It is not as though the lake has come up in recent times. Actually, it stands testimony to the last ice age and is around 12,000 years old so that after the glaciers went back, these jellyfishes had nowhere to go after they came in when the seawater flooded the basin. Thereafter, they stayed back in the lake and evolved in a different fashion than their counterparts in the sea.
Till 2005, there were approximately 30 million jellyfish in this Jelly Fish Lake in Palau that dwindled very rapidly and by 2016, they were nearly wiped off. However, conservatory efforts since then has ensured that their number have swelled up to nearly seven million and are now growing at a healthy rate.
One of the foremost concerns of any swimmer will be the stinger bite of a jellyfish. That need not have to be worried in this case as the jellyfish of the lake aren’t stingers here! It is another evolutionary masterpiece that has made it possible for people to swim with them without any concern. Actually, these jellyfishes in this lake live on algae that are attached to their body.
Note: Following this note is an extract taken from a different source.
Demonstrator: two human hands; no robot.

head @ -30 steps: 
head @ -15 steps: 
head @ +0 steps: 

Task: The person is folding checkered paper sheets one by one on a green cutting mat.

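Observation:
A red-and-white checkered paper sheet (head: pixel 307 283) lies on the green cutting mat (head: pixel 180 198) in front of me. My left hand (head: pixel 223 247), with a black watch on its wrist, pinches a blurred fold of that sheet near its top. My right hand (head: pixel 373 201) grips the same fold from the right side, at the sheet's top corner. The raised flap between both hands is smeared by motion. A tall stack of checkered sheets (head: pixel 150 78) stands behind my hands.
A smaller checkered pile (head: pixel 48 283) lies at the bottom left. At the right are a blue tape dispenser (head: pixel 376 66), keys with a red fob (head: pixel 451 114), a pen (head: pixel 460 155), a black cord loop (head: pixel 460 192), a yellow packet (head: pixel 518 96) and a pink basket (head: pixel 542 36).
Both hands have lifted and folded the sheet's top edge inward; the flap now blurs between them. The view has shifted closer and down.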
Therefore, two times in a day, they have to traverse across the lake and whatever alga goes out can re-grow. Hence, the stingers of these creatures are not required to catch prey and so they can be said to be harmless.
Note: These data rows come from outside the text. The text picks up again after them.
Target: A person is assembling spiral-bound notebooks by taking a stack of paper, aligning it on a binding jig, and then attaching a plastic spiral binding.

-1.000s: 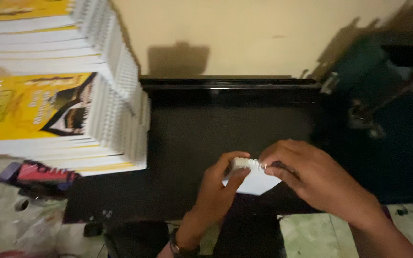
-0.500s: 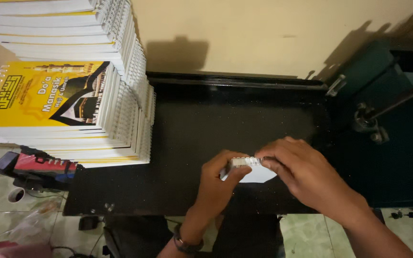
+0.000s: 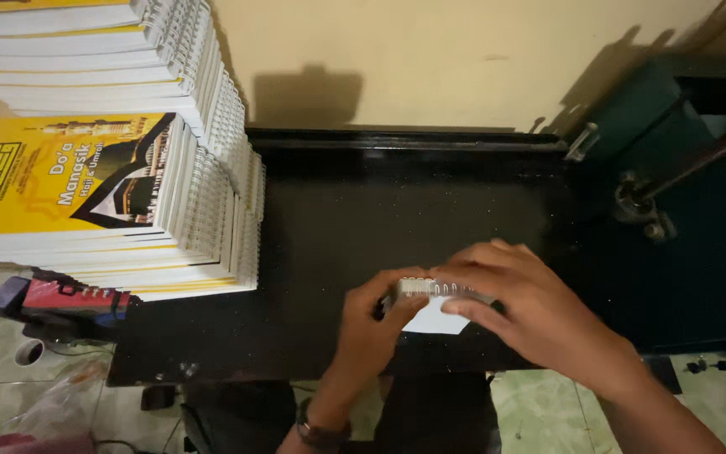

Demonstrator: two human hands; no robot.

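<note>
Change in hands: since 1 second ago both hands have stayed closed on the same small booklet at the near edge of the table; they now sit a little lower and further right in the head view.
Change in view: the stacks at left fill more of the picture than before, and the top yellow cover shows in full.
Left hand [image 3: 373, 324]: fingers curled round the left end of the small white booklet [image 3: 435, 306], thumb on its near side; a dark wristband sits at the wrist.
Right hand [image 3: 529, 309]: laid flat over the right end of the booklet, fingers stretched leftward along its wire spine, pressing it down.
Booklet: white pages with a silvery wire binding along the far edge, held between both hands just above the black table [image 3: 380, 210], near its front edge.
Stacks of booklets [image 3: 128, 227]: 2 tall piles of wire-bound booklets at the table's left end, white page edges and bindings turned towards the hands.
Top cover [image 3: 60, 172]: rectangular, yellow, with a black and white shape in its lower right corner and printed lettering.
Red and black tool [image 3: 60, 298]: on the floor side, below the stacks.
Green machine [image 3: 682, 193]: dark green, at right, with a metal lever.
</note>
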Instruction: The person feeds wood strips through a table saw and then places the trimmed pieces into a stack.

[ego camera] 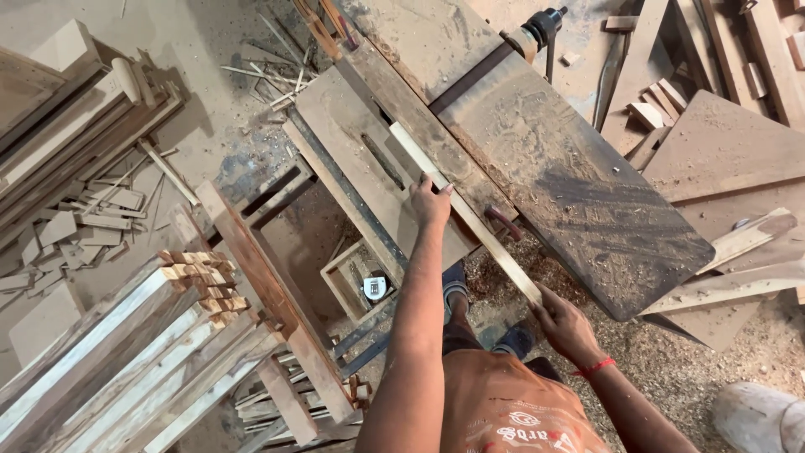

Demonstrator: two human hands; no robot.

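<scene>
Head view: wooden strip (466, 211) on saw table (587, 193), both hands' fingers (545, 312) gripping it.

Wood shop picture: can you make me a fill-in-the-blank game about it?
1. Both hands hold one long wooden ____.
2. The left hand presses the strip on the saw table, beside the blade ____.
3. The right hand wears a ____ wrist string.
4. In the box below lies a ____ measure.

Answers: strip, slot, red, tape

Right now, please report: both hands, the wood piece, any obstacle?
Left hand pressing on wooden strip on the saw table. Right hand gripping the strip's near end. Blade slot beside the strip; nothing lies on it.
</scene>
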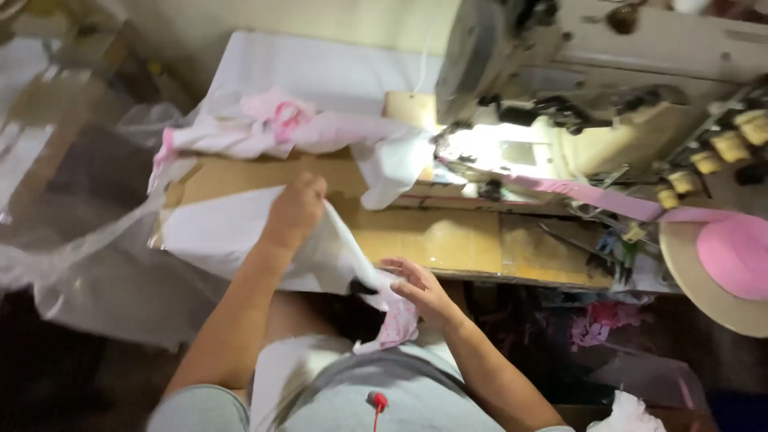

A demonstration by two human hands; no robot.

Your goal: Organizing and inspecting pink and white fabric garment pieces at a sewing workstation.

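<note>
Scene: A person sat at an industrial sewing machine (pixel 560 96), seen from a head-worn camera looking down at a wooden table (pixel 448 240).

Left hand: The left hand (pixel 296 210) was closed in a fist around a gathered fold of white fabric (pixel 216 232), knuckles up, over the near part of the table; the grip appeared to pull the cloth taut towards the far side.

Right hand: The right hand (pixel 420 290) was at the table's near edge, fingers loosely spread and curled under the lower end of the same cloth, thumb on top, apparently supporting the pink-printed end that hung towards the lap.

Cloth: The white fabric stretched between both hands, partly on the table, partly off its front edge.

Behind: A heap of pink and white pieces (pixel 280 128) lay on the far side of the table, left of the needle area, within reach.

Right of machine: A pink tape (pixel 592 196) ran from a round pink roll (pixel 732 256) on a tan disc to the lit needle area.

Left: Clear plastic sheeting (pixel 80 240) hung beside the table.
</note>
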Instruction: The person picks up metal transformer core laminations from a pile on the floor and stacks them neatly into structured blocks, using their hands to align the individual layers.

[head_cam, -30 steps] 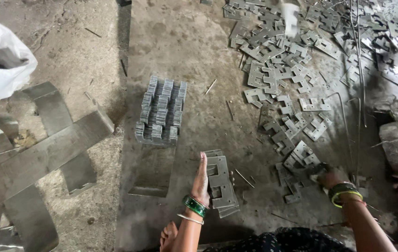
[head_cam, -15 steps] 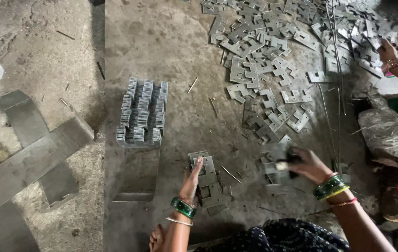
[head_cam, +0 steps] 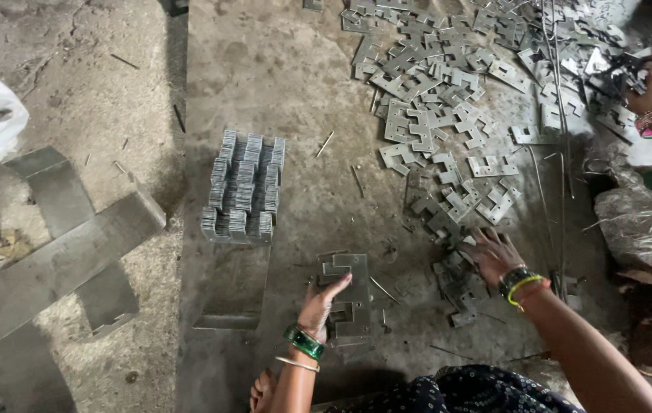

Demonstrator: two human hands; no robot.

One of the things to note here is that scuba diving is not allowed in the Jelly Fish Lake in Palau. It is basically due to two reasons – i If the bubbles coming out of scuba tanks deposit under the bells of the jellyfish, the creature can get harmed; and ii There is supposed to be a very high concentration of hydrogen sulphide at a depth of 15 meters below its surface. It can be absorbed by a diver’s skin and that can be fatal. However, even without scuba diving, the swim can be as enjoyable from one part of the lake to the other so that quite literally, a swimmer can swim with hordes of jellyfish without being stung by them.
The Eil Malk Island where this lake is situated is in a part of the Rock Islands of Palau. The island is at a distance of 45-minutes from the nearest city of Koror. A 10-day swimming pass for the lake can be procured for USD 100 or a day tour can be booked by paying USD 100 to 200 with an additional USD 100 for the permit. A day tour will ensure a swim in the lake clubbed with other activities like snorkelling or swimming at other locations. Tourists looking forward to visiting the jellyfish lake have to access the Palau International Airport from where cabs or taxis can be taken for reaching the destination.
While visiting and swimming in the lake, it is important to adhere to the local instructions that prohibit lifting jellyfish out of the water and conducting oneself hygienically. It is recommended to stay free of any sunscreen and not to use any fins to slow down one’s movement. A rash guard on a tour to Palau may be highly needed to get ample protection from the tropical sun. Similarly, a dry daypack can also come in handy not only for the journey to the Jellyfish Lake as it can also be helpful during the boat rides in Rock Islands.
Visiting the Jellyfish Lake in Palau can be a worthwhile experience so that one of the oldest places on the planet can also be visited through the tour.